Background: Patients with cancer are more susceptible to infection because of immunosuppressive treatment given to cure cancer. Several guidelines published at the beginning of the COVID-19 pandemic recommend delaying systemic anticancer treatment until complete resolution of COVID-19 symptoms. In addition, it is important to segregate patients with cancer from patients with COVID-19 to avoid transmission. Nevertheless, some patients will present both diseases, and the duration of eviction from cancer units and delay of cancer treatment after COVID-19 remains unclear. Notably the duration of viral excretion after COVID-19 is a concern in immunosuppressed patients. Methods: We tested all patients with a confirmed initial diagnosis of COVID-19 who needed to receive cancer or immunosuppressive treatment for a solid tumour, haematological or inflammatory disease in our centre from April 1st to May 15th 2020. We have repeated SARS-COV2 RT-PCR until negative viral shedding. Results: We tested 49 consecutive patients: 53% had solid tumours, 37% haematological disease and 10% inflammatory disease. 59% were under 65 years.

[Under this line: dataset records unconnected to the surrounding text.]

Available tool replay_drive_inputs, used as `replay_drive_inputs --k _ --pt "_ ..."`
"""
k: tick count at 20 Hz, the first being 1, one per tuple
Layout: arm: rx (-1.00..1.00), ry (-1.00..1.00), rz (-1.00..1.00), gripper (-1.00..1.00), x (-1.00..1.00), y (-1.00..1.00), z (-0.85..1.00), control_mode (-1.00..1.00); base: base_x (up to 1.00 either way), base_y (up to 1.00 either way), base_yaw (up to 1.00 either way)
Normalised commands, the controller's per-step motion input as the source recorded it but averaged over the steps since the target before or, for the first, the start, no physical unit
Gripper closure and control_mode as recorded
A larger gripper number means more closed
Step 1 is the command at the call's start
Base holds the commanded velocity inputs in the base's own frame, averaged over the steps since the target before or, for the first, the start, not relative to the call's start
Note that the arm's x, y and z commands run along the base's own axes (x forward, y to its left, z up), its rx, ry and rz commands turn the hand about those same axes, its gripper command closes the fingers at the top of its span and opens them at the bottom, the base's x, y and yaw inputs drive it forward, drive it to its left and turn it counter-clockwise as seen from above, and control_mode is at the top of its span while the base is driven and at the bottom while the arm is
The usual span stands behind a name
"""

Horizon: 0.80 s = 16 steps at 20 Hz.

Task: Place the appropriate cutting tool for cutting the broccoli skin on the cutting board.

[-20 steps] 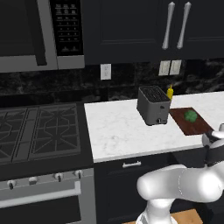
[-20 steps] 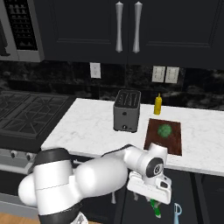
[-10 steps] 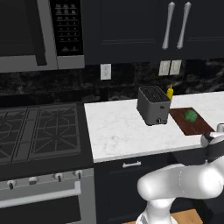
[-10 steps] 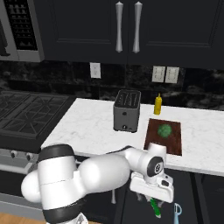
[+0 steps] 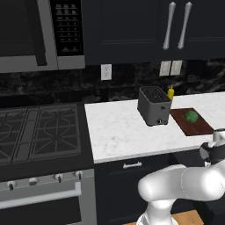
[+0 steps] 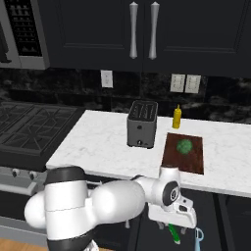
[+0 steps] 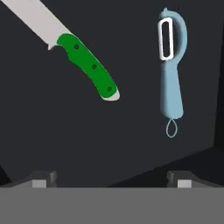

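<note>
My fingers are spread wide with nothing between them, low in front of the dark cabinets below the counter. Just beyond them, on a dark surface, lies the green-handled knife, its pale blade angled toward the upper left in the hand view, and well to its right a light blue peeler. Up on the counter, the dark brown cutting board carries the broccoli; left of it stands the toaster, and a yellow bottle sits farther back.

Arm bent low, tool pointing down, jaws wide apart.
</note>
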Motion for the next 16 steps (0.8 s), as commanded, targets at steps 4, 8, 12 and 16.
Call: replay_drive_inputs --k 4,8,12,16 --pt "0.07 -0.22 0.16 -1.0 0.09 -0.09 -0.08 -1.0 0.0 0.0 0.0" --pt "0.1 -0.28 0.19 -1.0 0.31 -0.05 -0.17 -1.0 0.0 0.0 0.0" --pt "0.04 -0.14 0.25 -1.0 0.24 -0.26 -0.18 -1.0 0.0 0.0 0.0" --pt "0.06 -0.03 0.28 -1.0 0.2 -0.09 -0.15 -1.0 0.0 0.0 0.0"
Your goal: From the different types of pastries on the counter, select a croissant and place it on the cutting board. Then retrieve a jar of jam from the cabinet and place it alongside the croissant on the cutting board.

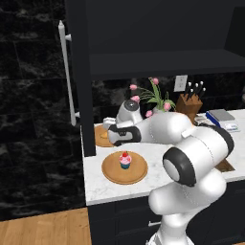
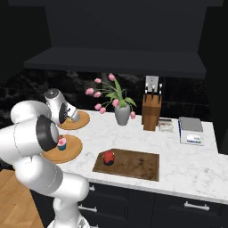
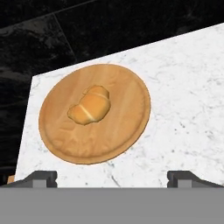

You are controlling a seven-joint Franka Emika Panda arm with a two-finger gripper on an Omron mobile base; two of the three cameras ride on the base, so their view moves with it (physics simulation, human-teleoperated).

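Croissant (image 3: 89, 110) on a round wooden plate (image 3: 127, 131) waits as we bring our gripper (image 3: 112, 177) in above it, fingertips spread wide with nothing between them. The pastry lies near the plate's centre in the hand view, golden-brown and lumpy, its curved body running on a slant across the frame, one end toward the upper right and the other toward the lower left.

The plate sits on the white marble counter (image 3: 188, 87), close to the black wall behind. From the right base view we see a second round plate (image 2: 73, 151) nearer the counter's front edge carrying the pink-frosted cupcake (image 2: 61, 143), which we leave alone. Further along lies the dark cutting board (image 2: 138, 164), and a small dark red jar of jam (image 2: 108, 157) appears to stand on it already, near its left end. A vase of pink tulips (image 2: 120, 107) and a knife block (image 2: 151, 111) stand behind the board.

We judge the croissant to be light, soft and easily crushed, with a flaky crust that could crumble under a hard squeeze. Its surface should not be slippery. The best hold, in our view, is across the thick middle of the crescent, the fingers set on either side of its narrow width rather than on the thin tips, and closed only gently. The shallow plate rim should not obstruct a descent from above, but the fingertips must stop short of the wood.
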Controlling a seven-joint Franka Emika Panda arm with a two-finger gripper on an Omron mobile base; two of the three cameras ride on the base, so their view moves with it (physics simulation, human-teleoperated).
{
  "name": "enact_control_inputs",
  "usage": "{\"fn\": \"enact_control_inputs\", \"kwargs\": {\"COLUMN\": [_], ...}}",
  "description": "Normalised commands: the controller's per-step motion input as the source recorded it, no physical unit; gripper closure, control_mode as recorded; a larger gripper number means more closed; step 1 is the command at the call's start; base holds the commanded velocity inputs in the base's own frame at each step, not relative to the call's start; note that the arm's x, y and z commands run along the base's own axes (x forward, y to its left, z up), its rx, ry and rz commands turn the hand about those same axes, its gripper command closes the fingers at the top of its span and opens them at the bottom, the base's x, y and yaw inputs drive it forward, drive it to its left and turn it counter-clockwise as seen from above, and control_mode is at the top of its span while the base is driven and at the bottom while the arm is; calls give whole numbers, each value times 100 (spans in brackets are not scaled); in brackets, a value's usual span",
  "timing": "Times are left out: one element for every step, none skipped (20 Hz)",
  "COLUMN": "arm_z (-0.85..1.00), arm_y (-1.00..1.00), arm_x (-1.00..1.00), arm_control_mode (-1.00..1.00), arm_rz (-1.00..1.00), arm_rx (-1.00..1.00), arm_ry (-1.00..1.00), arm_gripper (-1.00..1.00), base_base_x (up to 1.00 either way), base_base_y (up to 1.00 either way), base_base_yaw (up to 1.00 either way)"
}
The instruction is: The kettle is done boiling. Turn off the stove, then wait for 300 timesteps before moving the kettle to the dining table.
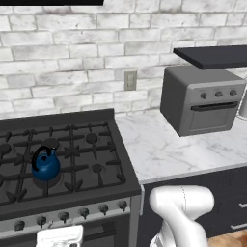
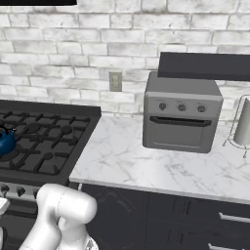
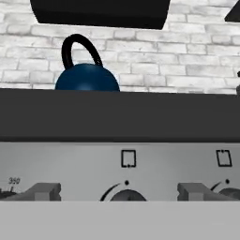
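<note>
While our gripper's state can't be told at the stove (image 1: 72, 144) knobs (image 3: 126, 194), the kettle (image 1: 46, 165) sits unmoved on its burner (table move pending).

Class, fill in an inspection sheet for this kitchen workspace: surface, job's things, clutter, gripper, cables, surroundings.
Surface: marble counter beside the stove.
Job's things: blue kettle upright on a left burner of the black stove; front knobs in a row.
Clutter: grey toaster oven on the counter.
Gripper: low in front of the knob panel; jaw state cannot be told.
Cables: nothing seen.
Surroundings: white brick wall, wall outlet.
</note>
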Motion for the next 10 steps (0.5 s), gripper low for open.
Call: {"fn": "enact_control_inputs", "kwargs": {"arm_z": [14,15,18,19,26,27,30,37,43,49], "arm_y": [33,35,32,26,8,4,0,1,4,3], "arm_x": [-40,-38,-40,-41,-50,-50,-55,-51,-49,-45], "arm_control_mode": [-100,-100,-100,-100,-100,-100,-100,-100,-100,-100], "arm_rz": [0,0,0,0,0,0,0,0,0,0], "arm_rx": [33,32,31,31,32,32,32,31,31,31], "arm_ry": [0,0,0,0,-1,-2,-2,-2,-2,-2], "arm_gripper": [-100,-100,-100,-100,-100,-100,-100,-100,-100,-100], "base_base_x": [0,0,0,0,0,0,0,0,0,0], "base_base_y": [0,0,0,0,0,0,0,0,0,0], "base_base_yaw": [0,0,0,0,0,0,0,0,0,0]}}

Overall, 82% of patients had a positive RT-PCR from day 14 to 20 after the initial diagnosis of COVID-19 infection, 60% from day 21 to 27 and 30% from day 28 to 34. Only 4/37 patients evaluated remained with a positive RT-PCR after day 35. No predictive factors were associated with a positive RT-PCR but our results suggest that patients treated for inflammatory disease had a shorter duration of positive RT-PCR. 18 patients had their treatment delayed according to guideline recommendations and 17 patients received their treatment in a dedicated COVID-19 outpatient unit. No symptomatic COVID-19 recurrence was observed during follow-up in patients who had received chemotherapy despite persistent positive RT-PCR. Conclusions: We report here the first assessment of SARS-CoV2 RT-PCR kinetic in cancer patients. A prolonged viral excretion is observed in patients treated for cancer. A systematic retest is needed after day 14 if RT-PCR remains positive. A specific unit dedicated to outpatients with persistent positive RT-PCR allows urgent anticancer treatment and avoids the risk of viral exposure for other immunodepressed patients. Legal entity responsible for the study: The authors. Funding: Has not received any funding. Disclosure: All authors have declared no conflicts of interest.